In computer programming, a code smell is any characteristic in the source code of a program that possibly indicates a deeper problem. Determining what is and is not a code smell is subjective, and varies by language, developer, and development methodology.
The term was popularised by Kent Beck on WardsWiki in the late 1990s. Usage of the term increased after it was featured in the 1999 book Refactoring: Improving the Design of Existing Code by Martin Fowler. It is also a term used by agile programmers.
Definition
One way to look at smells is with respect to principles and quality: "Smells are certain structures in the code that indicate violation of fundamental design principles and negatively impact design quality". Code smells are usually not bugs; they are not technically incorrect and do not prevent the program from functioning. Instead, they indicate weaknesses in design that may slow down development or increase the risk of bugs or failures in the future. Bad code smells can be an indicator of factors that contribute to technical debt. Robert C. Martin calls a list of code smells a "value system" for software craftsmanship.
Often the deeper problem hinted at by a code smell can be uncovered when the code is subjected to a short feedback cycle, where it is refactored in small, controlled steps, and the resulting design is examined to see if there are any further code smells that in turn indicate the need for more refactoring. From the point of view of a programmer charged with performing refactoring, code smells are heuristics to indicate when to refactor, and what specific refactoring techniques to use. Thus, a code smell is a driver for refactoring.
A 2015 study utilizing automated analysis for half a million source code commits and the manual examination of 9,164 commits determined to exhibit "code smells" found that:
- There exists empirical evidence for the consequences of "technical debt", but there exists only anecdotal evidence as to how, when, or why this occurs.
- Common wisdom suggests that urgent maintenance activities and pressure to deliver features while prioritizing time-to-market over code quality are often the causes of such smells.
Tools such as Checkstyle, PMD, FindBugs, and SonarQube can automatically identify code smells.
Common code smells
Application-level smells
- Mysterious name: functions, modules, variables or classes that are named in a way that does not communicate what they do or how to use them.
- Duplicated code: identical or very similar code that exists in more than one location.
- Contrived complexity: forced usage of overcomplicated design patterns where simpler design patterns would suffice.
- Shotgun surgery: a single change that needs to be applied to multiple classes at the same time.
- Uncontrolled side effects: side effects of coding that commonly cause runtime exceptions, with unit tests unable to capture the exact cause of the problem.

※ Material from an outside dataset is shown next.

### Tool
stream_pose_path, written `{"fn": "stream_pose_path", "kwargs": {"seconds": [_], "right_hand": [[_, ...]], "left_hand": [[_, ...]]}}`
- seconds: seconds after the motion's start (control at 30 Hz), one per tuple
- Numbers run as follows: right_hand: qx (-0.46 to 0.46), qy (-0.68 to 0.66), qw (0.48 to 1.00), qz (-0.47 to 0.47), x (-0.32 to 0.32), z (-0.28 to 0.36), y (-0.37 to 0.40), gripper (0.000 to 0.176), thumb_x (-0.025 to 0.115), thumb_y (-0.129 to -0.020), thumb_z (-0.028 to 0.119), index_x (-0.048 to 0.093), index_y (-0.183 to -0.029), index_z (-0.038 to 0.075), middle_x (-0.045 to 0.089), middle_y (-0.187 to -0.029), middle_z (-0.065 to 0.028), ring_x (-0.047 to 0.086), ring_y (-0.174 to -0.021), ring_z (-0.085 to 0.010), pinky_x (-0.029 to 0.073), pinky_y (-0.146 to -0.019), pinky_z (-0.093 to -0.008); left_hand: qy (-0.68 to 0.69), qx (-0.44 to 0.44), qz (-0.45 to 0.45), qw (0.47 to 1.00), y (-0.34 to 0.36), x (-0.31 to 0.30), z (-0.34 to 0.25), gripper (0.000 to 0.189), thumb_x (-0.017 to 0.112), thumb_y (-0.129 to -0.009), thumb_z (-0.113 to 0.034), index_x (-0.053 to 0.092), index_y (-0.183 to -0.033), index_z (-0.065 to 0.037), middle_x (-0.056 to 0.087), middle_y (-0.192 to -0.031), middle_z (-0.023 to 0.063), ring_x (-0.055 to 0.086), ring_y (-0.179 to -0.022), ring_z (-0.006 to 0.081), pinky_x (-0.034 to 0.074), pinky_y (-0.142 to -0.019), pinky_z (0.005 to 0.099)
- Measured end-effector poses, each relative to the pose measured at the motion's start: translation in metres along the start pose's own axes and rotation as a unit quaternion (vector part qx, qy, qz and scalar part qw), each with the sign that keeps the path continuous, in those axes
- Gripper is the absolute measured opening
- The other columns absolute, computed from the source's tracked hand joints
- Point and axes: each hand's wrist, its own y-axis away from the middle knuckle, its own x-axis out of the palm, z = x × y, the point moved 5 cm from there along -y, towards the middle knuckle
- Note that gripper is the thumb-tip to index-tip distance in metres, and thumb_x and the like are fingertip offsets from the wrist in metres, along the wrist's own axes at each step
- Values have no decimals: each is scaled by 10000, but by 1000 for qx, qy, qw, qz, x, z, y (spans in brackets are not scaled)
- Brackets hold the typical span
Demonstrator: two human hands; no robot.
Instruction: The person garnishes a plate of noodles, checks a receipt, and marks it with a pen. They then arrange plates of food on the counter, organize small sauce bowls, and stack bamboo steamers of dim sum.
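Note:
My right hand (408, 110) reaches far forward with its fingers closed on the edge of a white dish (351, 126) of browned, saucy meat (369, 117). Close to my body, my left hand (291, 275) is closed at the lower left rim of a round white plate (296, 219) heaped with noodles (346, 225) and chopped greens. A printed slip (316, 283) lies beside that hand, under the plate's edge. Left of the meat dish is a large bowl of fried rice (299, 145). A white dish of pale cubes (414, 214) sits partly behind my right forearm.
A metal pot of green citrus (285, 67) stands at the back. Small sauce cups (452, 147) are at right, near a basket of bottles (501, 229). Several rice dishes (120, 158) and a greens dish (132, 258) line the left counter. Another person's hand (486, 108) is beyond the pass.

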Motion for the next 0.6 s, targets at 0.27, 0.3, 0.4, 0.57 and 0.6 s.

- Variable mutations: mutations that vary widely enough that refactoring the code becomes increasingly difficult, due to the actual value's status as unpredictable and hard to reason about.
- Boolean blindness: easy to assert on the opposite value and still type checks.
Class-level smells
- Large class: a class that contains too many types or contains many unrelated methods
- Feature envy: a class that uses methods of another class excessively.
- Inappropriate intimacy: a class that has dependencies on implementation details of another class
- Refused bequest: a class that overrides a method of a base class in such a way that the contract of the base class is not honored by the derived class
- Lazy class/freeloader: a class that does too little.
- Excessive use of literals: these should be coded as named constants, to improve readability and to avoid programming errors. Additionally, literals can and should be externalized into resource files/scripts, or other data stores such as databases where possible, to facilitate localization of software if it is intended to be deployed in different regions.
- Cyclomatic complexity: too many branches or loops; this may indicate a function needs to be broken up into smaller functions, or that it has potential for simplification/refactoring.
- Downcasting: a type cast which breaks the abstraction model; the abstraction may have to be refactored or eliminated.
- Orphan variable or constant class: a class that typically has a collection of constants which belong elsewhere where those constants should be owned by one of the other member classes.
- Data clump: Occurs when a group of variables are passed around together in various parts of the program. In general, this suggests that it would be more appropriate to formally group the different variables together into a single object, and pass around only the new object instead.
Method-level smells
- Too many parameters: a long list of parameters is hard to read, and makes calling and testing the function complicated. It may indicate that the purpose of the function is ill-conceived and that the code should be refactored so responsibility is assigned in a more clean-cut way.
- Long method: a method, function, or procedure that has grown too large.
- Excessively long identifiers: in particular, the use of naming conventions to provide disambiguation that should be implicit in the software architecture.
- Excessively short identifiers: the name of a variable should reflect its function unless the function is obvious.
- Excessive return of data: a function or method that returns more than what each of its callers needs.
- Excessive comments: a class, function or method has irrelevant or trivial comments. A comment on an attribute setter/getter is a good example.
- Excessively long line of code (or God Line): A line of code which is too long, making the code difficult to read, understand, debug, refactor, or even identify possibilities of software reuse.